By: Shawn Johnson

La Crosse Democratic U.S. Rep. Ron Kind joined other Democrats in voting to impeach President Donald Trump on Wednesday, marking just the third time a president has been impeached in U.S. history.

The vote followed a day of debate in the U.S. House of Representatives that saw members of Wisconsin's congressional delegation sharply divided, with Democrats saying Trump had given them no choice and Republicans attacking the process as an effort to undo the 2016 election. All of Wisconsin's Democratic representatives voted for impeachment while all of the state's Republicans voted against it.

Most of Wisconsin's delegation had already announced their plans ahead of Wednesday's vote with the exception of Kind, whose western Wisconsin district voted for Trump three years ago.

Kind issued a written statement after his vote, saying it was clear to him he viewed his vote as a signal to future presidents of what is acceptable behavior.

"Until now, I have reserved judgment, waiting for all the facts to come out," Kind said. "I’ve reviewed the evidence and followed the hearings. It’s clear the President’s actions were a flagrant abuse of constitutional power; it was unlawful, and it jeopardized our national security."

Other Democrats, like U.S. Rep. Mark Pocan of Dane County, had been saying for months that impeachment was the only course left for Congress. Pocan said the evidence was clear Trump had used the power of his office to pressure Ukraine to investigate his political rivals.

"This is about a perfect storm," Pocan said from the House floor. "Months of activity directly ordered by the president to his senior cabinet and political appointees. An orchestrated plan demanding a foreign power interfere in our democracy."

Republicans, like southeast Wisconsin U.S. Rep. Jim Sensenbrenner, said the impeachment articles were "phony" because Trump hadn't committed any crimes.

"We're here because the majority caucus — the Democratic caucus — has been hijacked by the radical left," Sensenbrenner said Wednesday. "They have wanted to reverse the course of the 2016 election ever since Donald J. Trump won that election."

Wisconsin has eight U.S. House districts, with four represented by Republicans, three represented by Democrats and one district vacant.

Two Republicans, U.S. Rep. Mike Gallagher and U.S. Rep. Bryan Steil, announced their intentions to vote against impeachment on social media.

U.S. Rep. Glenn Grothman, an outspoken Trump supporter, joined Sensenbrenner in speaking out against impeachment Wednesday, saying Democrats were pushing it because they didn't like Trump's policies on issues ranging from immigration to food stamps.

"President Trump is keeping his campaign promises, and you hate him for that," Grothman said.

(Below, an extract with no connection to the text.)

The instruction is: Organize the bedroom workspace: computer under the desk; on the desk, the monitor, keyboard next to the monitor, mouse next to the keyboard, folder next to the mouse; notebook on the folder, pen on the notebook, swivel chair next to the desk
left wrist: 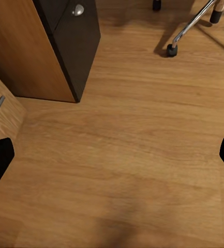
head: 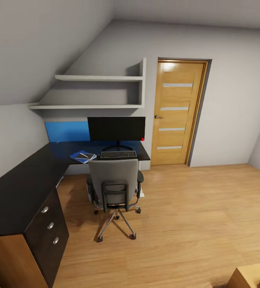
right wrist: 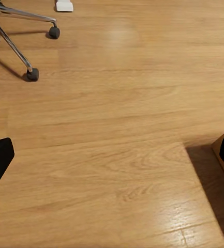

But Milwaukee Democratic U.S. Rep. Gwen Moore said the effort to impeach Trump was bigger than a policy dispute.

"We're not talking about a public policy dispute," Moore said from the House floor. "We're talking about a president who subverted national security by soliciting foreign interference in our elections. The exact thing our founding fathers feared."

The House passed two articles of impeachment, one on "abuse of power" and another on "obstruction of Congress."

It's now up to the Republican-controlled U.S. Senate to decide what kind of impeachment trial to conduct. GOP leaders there have made it clear they have no plans to remove Trump from office.